◆ WHAT NEEDS TO BE DONE ◆
Nothing in the listing should differ in your copy; retype it all exactly.

◆ SUPPLIED DATA ◆
......
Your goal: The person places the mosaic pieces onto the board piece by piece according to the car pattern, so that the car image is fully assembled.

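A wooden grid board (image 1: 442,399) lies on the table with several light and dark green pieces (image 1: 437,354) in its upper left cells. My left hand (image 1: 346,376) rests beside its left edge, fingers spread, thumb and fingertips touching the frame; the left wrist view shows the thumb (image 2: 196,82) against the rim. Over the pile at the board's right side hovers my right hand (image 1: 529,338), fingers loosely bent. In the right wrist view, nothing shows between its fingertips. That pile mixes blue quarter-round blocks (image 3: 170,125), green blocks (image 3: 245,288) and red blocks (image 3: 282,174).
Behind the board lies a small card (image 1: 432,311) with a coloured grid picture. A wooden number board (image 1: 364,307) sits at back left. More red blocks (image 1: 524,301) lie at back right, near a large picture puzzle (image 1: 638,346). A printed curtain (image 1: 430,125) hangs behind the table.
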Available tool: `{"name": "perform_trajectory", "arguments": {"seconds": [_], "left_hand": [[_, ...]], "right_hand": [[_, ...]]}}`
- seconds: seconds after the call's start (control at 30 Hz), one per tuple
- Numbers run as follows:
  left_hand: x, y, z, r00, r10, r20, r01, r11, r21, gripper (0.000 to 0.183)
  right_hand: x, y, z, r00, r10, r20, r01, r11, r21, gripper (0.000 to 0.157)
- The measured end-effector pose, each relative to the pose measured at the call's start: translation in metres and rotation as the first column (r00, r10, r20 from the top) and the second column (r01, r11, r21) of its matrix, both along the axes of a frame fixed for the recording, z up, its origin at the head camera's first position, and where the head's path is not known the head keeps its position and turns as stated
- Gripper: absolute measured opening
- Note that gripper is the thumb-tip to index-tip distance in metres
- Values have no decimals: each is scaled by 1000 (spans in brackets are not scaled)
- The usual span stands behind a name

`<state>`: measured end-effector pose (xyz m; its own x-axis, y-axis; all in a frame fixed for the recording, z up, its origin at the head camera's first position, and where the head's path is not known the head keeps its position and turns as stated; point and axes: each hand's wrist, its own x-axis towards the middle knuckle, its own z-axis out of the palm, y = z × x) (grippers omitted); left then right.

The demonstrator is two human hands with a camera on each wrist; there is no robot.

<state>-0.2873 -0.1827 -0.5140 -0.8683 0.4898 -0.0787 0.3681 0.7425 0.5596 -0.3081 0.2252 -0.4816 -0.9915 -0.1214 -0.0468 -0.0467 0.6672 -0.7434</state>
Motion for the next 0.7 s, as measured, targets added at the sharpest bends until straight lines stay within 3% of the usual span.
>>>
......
◆ ANSWER AREA ◆
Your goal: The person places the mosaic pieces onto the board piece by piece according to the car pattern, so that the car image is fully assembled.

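A wooden grid board (image 1: 442,399) lies on the table with several light and dark green pieces (image 1: 437,354) in its upper left cells. My left hand (image 1: 346,376) rests beside its left edge, fingers spread, thumb and fingertips touching the frame; the left wrist view shows the thumb (image 2: 196,82) against the rim. Over the pile at the board's right side hovers my right hand (image 1: 529,338), fingers loosely bent. In the right wrist view, nothing shows between its fingertips. That pile mixes blue quarter-round blocks (image 3: 170,125), green blocks (image 3: 245,288) and red blocks (image 3: 282,174).
Behind the board lies a small card (image 1: 432,311) with a coloured grid picture. A wooden number board (image 1: 364,307) sits at back left. More red blocks (image 1: 524,301) lie at back right, near a large picture puzzle (image 1: 638,346). A printed curtain (image 1: 430,125) hangs behind the table.
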Available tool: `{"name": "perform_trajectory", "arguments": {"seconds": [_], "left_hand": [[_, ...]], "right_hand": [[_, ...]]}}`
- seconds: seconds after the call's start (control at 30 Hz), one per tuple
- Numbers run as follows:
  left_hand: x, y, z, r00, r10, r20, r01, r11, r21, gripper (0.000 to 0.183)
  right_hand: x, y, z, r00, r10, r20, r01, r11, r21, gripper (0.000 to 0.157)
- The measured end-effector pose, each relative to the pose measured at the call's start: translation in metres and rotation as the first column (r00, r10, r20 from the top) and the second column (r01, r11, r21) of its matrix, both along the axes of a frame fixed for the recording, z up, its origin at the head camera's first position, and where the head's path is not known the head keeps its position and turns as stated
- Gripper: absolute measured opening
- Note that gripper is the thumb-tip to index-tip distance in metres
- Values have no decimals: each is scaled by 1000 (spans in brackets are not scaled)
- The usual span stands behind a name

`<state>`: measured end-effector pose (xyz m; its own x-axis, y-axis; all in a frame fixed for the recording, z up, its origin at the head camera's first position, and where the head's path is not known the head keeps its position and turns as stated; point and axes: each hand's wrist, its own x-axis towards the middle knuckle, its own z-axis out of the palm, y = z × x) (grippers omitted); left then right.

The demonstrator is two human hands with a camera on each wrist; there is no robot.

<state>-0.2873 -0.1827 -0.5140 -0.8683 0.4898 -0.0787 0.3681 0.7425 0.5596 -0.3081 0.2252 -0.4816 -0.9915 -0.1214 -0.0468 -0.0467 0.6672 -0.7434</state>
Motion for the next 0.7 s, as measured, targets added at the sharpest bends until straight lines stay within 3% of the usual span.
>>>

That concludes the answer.